What if we envision some hypothetical world we can observe the outcome for each customer who reached out to customer support, with and without having the treatment of receiving a promo?

Code 
import pandas as pd
import numpy as np
import scipy.special as sp
import matplotlib.pyplot as plt
import seaborn as sns
import statsmodels.api as sm

rng = np.random.default_rng(100)

N=100_000
upset = rng.normal(0, 1, N)

def sim_treatment(upset, rng, return_prob=False):
    beta = 1.5
    p_treatment = sp.expit( -2.5 + upset * beta)
    if return_prob:
        return p_treatment
    return rng.binomial(1, p_treatment)

def sim_outcome(upset, treatment, rng):
    eps = rng.normal(0, 150, size=len(upset))
    ltv = 2500 + 500*treatment + -500*upset + eps 
    return ltv.round(2)

data = pd.DataFrame({
    "Person": np.arange(N),
    "upset": upset,
    "T": sim_treatment(upset, rng),
    "Y(0)": sim_outcome(upset, np.zeros(N), rng),
    "Y(1)": sim_outcome(upset, np.ones(N), rng)
}).set_index("Person")\
  .assign(ITE = lambda d: d["Y(1)"] - d["Y(0)"])\
  .assign(Y = lambda d: np.where(d["T"] == 1, d["Y(1)"], d["Y(0)"]) )

data.head()[["T", "Y(0)", "Y(1)", "ITE"]]
T Y(0) Y(1) ITE
Person
0 0 3108.62 3583.87 475.25
1 0 2347.01 2878.23 531.22
2 1 2176.28 2379.30 203.02
3 0 2146.09 2559.96 413.87
4 0 2806.50 3623.16 816.66

As shown above, in this hypothetical world we can see the exact individual treatment effect (ITE) for every customer.

- Person 0 would have spent $475.25 more over their lifetime  if they received the promo
- Person 2 would have spend $203.02 more over their lifetime if they received the promo

If we want to know the Average Treatment Effect (ATE, often denoted \(\tau\)), all we have to do is take the mean of all of the individual treatment effects.
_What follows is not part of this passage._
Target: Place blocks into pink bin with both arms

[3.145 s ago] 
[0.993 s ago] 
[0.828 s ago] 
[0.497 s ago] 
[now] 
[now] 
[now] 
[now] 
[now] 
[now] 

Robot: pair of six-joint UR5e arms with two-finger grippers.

As we can see, the ATE is about $500

\[ \tau = \frac{1}{N} \sum^{N}_{i=0} Y_i(1) - Y_i(0) \]

data.ITE.mean()
500.09949529999994

We can also represent this in hypothetical terms that will be useful later - the average treatment effect of the treated (ATT), and the average treatment effect of the untreated (ATU). The true ATE ends up being the weighted average of these terms, weighted by the proportion of individuals seeing the treatment, \(\pi\)

\[ \begin{align} \tau & = \pi \cdot E[\tau | T=1] + (1-\pi) \cdot E[\tau | T= 0] \\ & = \pi \cdot \text{ATT} + (1-\pi) \cdot \text{ATU} \end{align} \]

We can confirm that this is equivalent to the ATE from above with code

pi = data["T"].value_counts(normalize=True)
(pi * data.groupby("T").mean()["ITE"]).sum()
500.0994953

Getting hit with the real world

So how can we create a scenario where we can observe each person with and without having received the promo? Sadly, we can’t. But is there a way to make use of data we already have? Here’s the actual data we might have access to. Notice that now the hypothetical potential outcomes are no longer visible (just like in the real world).

Code 
# Real world data
df = (
    data[["upset", "T", "Y(0)", "Y(1)", "ITE", "Y"]]
    .assign(**{
        "Y(0)":lambda d: np.where(d["T"]==1, np.NaN, d["Y(0)"]),
        "Y(1)":lambda d: np.where(d["T"]==0, np.NaN, d["Y(1)"]),
        "ITE": np.NAN
        })
)

df.iloc[:,1:].head()
T Y(0) Y(1) ITE Y
Person
0 0 3108.62 NaN NaN 3108.62
1 0 2347.01 NaN NaN 2347.01
2 1 NaN 2379.3 NaN 2379.30
3 0 2146.09 NaN NaN 2146.09
4 0 2806.50 NaN NaN 2806.50

One (unfortunately incorrect) idea might be take the average of Y(1) and subtract the average of Y(0), also known as the simple difference in outcomes (SDO).

\[ \text{SDO} = E[ Y(1) | T = 1 ] - E[ Y(0) | T = 0 ] \]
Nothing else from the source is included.